**Exercise directions**
Every line from the one with "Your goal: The" to the end of the data needs to be copied exactly, and no line before it.

**Collected material**
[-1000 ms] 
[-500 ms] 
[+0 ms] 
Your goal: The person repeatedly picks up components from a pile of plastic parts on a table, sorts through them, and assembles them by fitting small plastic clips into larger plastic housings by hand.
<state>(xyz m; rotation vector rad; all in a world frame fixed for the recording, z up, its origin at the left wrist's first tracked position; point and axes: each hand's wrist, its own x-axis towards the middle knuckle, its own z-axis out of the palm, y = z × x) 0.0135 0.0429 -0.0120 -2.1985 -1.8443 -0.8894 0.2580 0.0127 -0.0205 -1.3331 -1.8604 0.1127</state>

**Finished task**
Your goal: The person repeatedly picks up components from a pile of plastic parts on a table, sorts through them, and assembles them by fitting small plastic clips into larger plastic housings by hand.
<state>(xyz m; rotation vector rad; all in a world frame fixed for the recording, z up, its origin at the left wrist's first tracked position; point and axes: each hand's wrist, its own x-axis towards the middle knuckle, its own z-axis out of the palm, y = z × x) 0.0135 0.0429 -0.0120 -2.1985 -1.8443 -0.8894 0.2580 0.0127 -0.0205 -1.3331 -1.8604 0.1127</state>

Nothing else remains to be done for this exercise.